フィトクィアは病がはやる1月程前にこの国に来た。
そのすぐ後にカラバ王国は病が流行ったである。
その病を治したのがフィトクィアである。
彼女は癒しの魔法が使えて、その奇跡を使い瞬く間に流行り病を治してしまった。
カラバの人々は彼女に感謝した。
ただ、王だけは治す事ができず、フィトクィアは付きっきりで看病する事になり今にいたる。

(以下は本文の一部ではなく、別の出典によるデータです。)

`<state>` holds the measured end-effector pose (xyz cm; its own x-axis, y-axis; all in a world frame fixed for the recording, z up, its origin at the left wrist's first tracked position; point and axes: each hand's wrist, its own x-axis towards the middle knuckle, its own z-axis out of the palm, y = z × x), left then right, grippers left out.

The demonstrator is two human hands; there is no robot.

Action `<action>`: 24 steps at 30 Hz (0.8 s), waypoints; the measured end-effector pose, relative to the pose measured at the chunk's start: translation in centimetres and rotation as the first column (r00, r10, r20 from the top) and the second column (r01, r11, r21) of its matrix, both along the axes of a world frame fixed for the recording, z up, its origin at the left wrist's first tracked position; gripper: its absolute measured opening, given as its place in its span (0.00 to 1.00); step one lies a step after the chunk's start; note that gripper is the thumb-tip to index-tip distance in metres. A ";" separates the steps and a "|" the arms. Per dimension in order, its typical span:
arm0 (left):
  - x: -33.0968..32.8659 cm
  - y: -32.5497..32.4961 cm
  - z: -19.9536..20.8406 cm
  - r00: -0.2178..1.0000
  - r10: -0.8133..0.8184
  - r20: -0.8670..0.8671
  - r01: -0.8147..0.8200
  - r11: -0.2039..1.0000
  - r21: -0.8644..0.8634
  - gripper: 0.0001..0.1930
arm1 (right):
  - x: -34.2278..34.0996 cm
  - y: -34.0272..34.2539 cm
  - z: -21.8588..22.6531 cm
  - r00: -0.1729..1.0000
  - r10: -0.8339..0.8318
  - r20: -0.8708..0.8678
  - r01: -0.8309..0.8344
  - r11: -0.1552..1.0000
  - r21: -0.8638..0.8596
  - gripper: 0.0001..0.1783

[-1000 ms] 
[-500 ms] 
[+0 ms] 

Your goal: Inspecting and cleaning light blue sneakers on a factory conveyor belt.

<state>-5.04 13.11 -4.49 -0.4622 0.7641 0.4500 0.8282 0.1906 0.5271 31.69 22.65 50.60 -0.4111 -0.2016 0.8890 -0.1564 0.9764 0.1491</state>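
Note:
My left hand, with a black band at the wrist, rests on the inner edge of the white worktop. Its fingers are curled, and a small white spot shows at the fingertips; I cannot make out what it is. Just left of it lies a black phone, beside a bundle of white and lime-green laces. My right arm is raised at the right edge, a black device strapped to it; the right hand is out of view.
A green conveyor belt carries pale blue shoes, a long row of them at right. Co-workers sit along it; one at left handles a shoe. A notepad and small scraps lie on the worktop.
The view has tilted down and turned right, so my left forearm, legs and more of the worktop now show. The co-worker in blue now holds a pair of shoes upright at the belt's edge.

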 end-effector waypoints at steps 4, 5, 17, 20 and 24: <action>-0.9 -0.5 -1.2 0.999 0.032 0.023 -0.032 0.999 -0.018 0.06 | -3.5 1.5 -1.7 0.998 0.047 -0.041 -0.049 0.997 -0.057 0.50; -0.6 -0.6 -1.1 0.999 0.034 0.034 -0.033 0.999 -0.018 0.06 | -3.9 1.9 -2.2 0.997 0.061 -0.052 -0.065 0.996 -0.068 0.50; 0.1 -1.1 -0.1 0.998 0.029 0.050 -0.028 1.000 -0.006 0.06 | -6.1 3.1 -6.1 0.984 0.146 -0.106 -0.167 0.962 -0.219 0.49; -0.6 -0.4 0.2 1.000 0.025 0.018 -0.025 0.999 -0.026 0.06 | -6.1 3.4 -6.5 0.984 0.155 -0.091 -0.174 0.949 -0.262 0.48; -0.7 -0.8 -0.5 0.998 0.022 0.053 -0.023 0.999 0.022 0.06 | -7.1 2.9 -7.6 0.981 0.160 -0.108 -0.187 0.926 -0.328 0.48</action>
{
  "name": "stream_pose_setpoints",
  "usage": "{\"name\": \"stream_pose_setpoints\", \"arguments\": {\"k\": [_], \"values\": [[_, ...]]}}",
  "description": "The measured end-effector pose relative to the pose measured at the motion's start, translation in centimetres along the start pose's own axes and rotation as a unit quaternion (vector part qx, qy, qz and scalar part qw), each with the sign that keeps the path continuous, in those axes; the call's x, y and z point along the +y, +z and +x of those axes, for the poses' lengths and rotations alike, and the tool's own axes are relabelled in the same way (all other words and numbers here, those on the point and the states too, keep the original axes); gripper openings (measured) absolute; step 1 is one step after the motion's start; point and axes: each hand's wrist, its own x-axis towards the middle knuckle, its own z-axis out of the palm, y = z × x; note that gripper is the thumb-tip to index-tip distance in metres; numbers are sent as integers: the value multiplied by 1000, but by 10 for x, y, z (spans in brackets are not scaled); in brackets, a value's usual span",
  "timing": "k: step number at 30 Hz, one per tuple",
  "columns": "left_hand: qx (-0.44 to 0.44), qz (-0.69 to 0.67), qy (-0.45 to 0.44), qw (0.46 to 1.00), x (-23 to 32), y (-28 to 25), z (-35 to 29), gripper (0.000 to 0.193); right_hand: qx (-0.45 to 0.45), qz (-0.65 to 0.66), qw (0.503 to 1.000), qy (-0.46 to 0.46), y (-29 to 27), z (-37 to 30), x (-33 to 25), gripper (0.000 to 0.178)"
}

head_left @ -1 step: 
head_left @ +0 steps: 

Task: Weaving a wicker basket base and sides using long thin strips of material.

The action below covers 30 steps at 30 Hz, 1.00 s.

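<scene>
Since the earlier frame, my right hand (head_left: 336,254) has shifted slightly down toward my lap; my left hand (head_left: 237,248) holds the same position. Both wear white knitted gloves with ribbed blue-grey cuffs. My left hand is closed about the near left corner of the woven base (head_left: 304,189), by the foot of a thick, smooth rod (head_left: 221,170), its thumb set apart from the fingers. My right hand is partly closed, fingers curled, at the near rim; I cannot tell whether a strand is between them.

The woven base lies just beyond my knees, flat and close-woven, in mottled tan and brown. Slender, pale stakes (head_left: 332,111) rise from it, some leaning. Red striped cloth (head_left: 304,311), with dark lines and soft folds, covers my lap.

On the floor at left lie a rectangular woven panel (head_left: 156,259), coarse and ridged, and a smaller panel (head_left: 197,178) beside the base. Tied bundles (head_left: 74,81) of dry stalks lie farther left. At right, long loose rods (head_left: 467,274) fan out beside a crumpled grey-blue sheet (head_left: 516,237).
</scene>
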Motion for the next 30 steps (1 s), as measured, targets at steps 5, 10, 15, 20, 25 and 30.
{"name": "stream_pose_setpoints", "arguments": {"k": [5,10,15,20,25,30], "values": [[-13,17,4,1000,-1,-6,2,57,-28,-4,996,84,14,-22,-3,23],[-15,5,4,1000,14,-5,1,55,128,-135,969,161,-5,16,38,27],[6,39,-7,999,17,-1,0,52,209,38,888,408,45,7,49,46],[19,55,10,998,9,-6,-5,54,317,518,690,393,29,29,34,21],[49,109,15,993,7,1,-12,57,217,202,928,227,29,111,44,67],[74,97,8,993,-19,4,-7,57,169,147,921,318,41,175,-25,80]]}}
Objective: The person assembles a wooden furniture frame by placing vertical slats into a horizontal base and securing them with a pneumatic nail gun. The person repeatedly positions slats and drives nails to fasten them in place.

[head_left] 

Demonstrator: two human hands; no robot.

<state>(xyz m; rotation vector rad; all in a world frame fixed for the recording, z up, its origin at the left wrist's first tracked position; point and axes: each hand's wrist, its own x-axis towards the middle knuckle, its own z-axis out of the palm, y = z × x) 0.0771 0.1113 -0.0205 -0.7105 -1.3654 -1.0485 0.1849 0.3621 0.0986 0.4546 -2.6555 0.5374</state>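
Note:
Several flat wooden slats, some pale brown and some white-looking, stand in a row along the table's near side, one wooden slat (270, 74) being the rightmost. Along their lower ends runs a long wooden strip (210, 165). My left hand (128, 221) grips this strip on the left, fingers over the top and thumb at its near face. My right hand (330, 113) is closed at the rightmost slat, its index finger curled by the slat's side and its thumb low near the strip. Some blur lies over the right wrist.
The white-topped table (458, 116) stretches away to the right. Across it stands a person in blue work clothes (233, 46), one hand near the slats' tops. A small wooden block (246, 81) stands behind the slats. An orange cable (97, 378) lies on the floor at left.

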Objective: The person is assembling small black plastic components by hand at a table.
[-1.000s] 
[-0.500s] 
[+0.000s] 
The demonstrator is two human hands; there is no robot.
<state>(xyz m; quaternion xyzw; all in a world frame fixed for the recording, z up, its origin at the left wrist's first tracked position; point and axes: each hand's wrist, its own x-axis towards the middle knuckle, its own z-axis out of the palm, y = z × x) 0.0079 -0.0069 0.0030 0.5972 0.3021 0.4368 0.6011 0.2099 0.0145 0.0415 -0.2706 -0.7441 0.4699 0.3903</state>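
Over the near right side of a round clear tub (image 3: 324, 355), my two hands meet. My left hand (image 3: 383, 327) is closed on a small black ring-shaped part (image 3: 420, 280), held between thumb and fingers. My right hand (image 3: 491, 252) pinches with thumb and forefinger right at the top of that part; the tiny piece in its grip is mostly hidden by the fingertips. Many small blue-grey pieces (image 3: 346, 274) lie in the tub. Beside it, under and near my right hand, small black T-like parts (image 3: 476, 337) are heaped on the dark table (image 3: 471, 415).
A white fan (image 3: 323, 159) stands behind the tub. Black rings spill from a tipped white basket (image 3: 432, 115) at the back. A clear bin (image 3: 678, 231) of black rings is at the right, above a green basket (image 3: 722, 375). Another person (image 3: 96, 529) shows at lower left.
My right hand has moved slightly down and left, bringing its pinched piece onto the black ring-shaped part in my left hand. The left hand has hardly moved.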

優秀な女性であり、王に代わり様々な事務までもしている。
王が病で臥せっている今無くてはならない存在だ。
「それはすごいな。外から来た者が国を動かすなんてな」
ケイナの言う通り、これは珍しい事であった。
王に何かあった時は王の親族が代わりに政務を取る。
1月前に来たばかりの女性が代わりを務めるのは珍しい。
「はい、本来なら王弟殿下が代行するのですが、行方不明でして。姫君もまだ幼いので……。仕方なく。全く病といい、行方不明者といい。何が起きているのでしょうか? フィトクィア様がいなかったらどうなっていたか……」
モンシュはさらに説明する。
そもそも、辺境で人の往来が少なく、魔物の脅威が少ないこの国では王の役割は少ない。
ほとんどの取り決めもそれぞれの家の代表の寄合で決まる事が多く。
王はそれを追認するだった。
ただ、もしもの時は王の判断が優先されるので、全く役割がないわけではない。
異変が起きている今、王が病に臥せている事で住民は不安に思っているようだ。
「なるほどな。でも俺達が来たからには安心だ。この国の問題を解決してやるよ」
ノヴィスがそう言ってガハハハと笑う。
(全く、そんな簡単に言って……。解決できなかったらどうするのよ……)
シズフェはノヴィスの笑い声を聞いて頭が痛くなる。
この国の異変を解決するために尽力はするつもりだが、絶対に出来るとは限らない。
場合によっては撤退する必要もあるだろう。
「お待たせしました。陛下がお会いになるようです。どうぞこちらに」
そんな事を考えているとフィトクィアが戻ってくる。
シズフェ達はフィトクィアに誘われて館の中へと入るのだった。